**Required action**
Go to the line below containing "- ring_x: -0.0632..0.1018" and print exactly from there through the line containing "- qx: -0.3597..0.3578", both included. Print nothing else.

**Material provided**
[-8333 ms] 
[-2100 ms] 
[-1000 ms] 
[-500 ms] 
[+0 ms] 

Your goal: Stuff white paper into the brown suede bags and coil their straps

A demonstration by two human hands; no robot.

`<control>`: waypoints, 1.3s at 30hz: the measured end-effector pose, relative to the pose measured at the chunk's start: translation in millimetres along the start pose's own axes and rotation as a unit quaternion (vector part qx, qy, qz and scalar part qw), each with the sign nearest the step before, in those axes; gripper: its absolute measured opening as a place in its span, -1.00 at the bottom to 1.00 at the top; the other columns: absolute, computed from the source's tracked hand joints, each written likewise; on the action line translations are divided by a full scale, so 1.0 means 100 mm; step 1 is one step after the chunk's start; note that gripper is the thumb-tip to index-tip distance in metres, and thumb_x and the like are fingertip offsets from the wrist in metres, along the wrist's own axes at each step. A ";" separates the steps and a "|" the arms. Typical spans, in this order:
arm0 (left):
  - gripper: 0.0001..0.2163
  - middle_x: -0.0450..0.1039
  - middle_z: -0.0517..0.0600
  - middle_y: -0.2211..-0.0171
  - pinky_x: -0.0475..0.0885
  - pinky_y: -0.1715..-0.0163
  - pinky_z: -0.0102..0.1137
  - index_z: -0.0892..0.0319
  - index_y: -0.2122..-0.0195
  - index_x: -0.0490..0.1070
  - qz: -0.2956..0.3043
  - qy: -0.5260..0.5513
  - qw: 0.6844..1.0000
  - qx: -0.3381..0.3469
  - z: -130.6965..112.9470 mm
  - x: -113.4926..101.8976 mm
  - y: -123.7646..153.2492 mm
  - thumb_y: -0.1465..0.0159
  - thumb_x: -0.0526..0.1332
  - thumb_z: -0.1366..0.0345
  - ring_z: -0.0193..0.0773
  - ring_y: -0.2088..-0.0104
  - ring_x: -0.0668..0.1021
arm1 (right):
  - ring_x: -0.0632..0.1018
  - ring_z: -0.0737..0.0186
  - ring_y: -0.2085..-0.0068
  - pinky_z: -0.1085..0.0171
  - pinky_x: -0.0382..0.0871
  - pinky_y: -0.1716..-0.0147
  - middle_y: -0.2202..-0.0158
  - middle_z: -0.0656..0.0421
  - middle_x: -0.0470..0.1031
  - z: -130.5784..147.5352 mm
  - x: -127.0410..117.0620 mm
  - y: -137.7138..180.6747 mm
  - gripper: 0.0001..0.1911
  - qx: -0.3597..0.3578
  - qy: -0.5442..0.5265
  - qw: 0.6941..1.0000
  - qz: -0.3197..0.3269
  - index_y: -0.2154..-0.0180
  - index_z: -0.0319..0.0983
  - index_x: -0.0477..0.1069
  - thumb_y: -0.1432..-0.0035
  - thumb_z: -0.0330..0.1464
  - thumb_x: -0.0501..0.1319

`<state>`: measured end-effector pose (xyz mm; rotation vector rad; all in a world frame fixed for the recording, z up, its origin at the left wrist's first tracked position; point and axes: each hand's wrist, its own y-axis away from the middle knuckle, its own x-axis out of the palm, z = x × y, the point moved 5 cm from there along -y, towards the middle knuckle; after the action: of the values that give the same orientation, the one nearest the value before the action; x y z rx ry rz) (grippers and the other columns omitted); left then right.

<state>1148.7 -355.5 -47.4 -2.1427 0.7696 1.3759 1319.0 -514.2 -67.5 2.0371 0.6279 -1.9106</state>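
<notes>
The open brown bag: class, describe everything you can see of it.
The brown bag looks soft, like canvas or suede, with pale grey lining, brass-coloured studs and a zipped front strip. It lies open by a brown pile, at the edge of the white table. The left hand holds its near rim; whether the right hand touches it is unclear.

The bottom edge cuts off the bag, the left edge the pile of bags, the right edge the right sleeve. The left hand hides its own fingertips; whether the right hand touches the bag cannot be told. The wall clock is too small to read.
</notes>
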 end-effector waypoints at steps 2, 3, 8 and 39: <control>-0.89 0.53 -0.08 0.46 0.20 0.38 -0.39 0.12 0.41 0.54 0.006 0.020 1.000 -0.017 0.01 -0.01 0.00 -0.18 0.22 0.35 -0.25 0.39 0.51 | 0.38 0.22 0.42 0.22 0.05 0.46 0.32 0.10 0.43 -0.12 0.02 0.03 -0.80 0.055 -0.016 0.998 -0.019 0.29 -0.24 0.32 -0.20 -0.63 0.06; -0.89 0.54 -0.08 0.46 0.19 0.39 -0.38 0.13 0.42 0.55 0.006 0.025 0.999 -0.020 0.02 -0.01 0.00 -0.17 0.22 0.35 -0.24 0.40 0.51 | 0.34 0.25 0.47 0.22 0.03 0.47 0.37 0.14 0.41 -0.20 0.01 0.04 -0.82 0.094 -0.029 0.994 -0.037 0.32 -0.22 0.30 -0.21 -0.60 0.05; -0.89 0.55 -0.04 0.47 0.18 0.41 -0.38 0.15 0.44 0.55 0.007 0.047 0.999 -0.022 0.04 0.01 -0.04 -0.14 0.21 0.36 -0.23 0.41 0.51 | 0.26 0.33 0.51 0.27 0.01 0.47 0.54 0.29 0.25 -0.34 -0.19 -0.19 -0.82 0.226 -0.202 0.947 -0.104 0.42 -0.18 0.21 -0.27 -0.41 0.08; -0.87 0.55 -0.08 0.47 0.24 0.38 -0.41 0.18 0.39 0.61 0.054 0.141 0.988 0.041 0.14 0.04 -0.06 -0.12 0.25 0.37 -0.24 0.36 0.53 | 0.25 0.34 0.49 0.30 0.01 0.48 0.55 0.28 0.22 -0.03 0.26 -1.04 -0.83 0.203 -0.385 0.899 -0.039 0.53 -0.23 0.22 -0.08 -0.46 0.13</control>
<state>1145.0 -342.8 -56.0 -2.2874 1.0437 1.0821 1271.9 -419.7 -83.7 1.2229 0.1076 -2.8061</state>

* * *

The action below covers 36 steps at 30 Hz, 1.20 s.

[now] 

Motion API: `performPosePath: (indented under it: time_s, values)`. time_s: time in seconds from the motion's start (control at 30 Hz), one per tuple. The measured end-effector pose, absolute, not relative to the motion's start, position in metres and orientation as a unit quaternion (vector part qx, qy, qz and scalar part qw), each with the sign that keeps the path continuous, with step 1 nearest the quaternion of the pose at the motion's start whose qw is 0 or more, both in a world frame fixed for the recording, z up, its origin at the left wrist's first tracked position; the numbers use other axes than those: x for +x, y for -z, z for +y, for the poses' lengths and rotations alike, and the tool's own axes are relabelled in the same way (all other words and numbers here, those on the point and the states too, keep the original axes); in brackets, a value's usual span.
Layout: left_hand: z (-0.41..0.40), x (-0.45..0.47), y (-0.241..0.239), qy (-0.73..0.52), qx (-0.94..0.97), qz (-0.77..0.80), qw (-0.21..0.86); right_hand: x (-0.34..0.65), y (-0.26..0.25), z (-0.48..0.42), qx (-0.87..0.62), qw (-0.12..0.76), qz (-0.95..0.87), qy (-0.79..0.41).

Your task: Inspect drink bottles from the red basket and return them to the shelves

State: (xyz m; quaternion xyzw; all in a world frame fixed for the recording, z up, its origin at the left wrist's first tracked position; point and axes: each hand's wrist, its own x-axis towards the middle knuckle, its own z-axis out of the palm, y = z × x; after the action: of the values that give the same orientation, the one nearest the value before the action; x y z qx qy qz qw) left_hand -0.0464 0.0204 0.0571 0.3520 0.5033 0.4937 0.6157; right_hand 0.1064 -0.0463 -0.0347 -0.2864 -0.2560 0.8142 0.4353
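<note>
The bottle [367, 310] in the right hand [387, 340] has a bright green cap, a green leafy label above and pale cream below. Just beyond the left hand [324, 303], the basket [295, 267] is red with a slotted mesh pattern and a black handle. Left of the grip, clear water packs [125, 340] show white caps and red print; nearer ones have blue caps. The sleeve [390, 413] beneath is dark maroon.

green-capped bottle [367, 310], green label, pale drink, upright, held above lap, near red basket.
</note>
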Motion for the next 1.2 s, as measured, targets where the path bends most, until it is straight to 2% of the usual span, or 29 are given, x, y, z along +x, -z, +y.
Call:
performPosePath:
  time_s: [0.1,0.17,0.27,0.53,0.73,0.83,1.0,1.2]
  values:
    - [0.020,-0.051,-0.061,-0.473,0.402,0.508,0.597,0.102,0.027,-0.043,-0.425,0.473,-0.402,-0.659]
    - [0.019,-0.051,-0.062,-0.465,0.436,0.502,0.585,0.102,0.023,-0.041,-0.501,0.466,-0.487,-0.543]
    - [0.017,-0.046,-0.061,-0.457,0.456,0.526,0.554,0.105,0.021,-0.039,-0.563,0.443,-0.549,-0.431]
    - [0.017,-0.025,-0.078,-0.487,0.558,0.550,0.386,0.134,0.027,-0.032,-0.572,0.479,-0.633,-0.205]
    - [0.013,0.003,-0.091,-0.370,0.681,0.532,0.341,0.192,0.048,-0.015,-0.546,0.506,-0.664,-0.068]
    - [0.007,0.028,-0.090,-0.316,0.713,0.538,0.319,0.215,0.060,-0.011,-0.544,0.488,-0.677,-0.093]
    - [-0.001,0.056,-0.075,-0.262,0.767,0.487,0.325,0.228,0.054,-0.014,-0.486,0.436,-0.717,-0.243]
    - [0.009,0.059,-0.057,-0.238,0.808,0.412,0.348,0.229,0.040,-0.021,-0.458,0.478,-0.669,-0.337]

**Your response**
  - ring_x: -0.0632..0.1018
  - ring_z: -0.0737..0.0186
  - ring_y: -0.2085..-0.0068
  - pinky_z: -0.1085..0.0171
  - pinky_x: -0.0382..0.0871
  - pinky_y: -0.1716..-0.0147
  - middle_y: -0.2202..-0.0158
  - middle_z: -0.0656..0.0421
  - middle_x: -0.0470..0.1031
  - z: -130.5784..147.5352 mm
  - x: -127.0410..117.0620 mm
  - y: -137.7138..180.6747 mm
  - gripper: 0.0001..0.1911
  - qx: -0.3597..0.3578

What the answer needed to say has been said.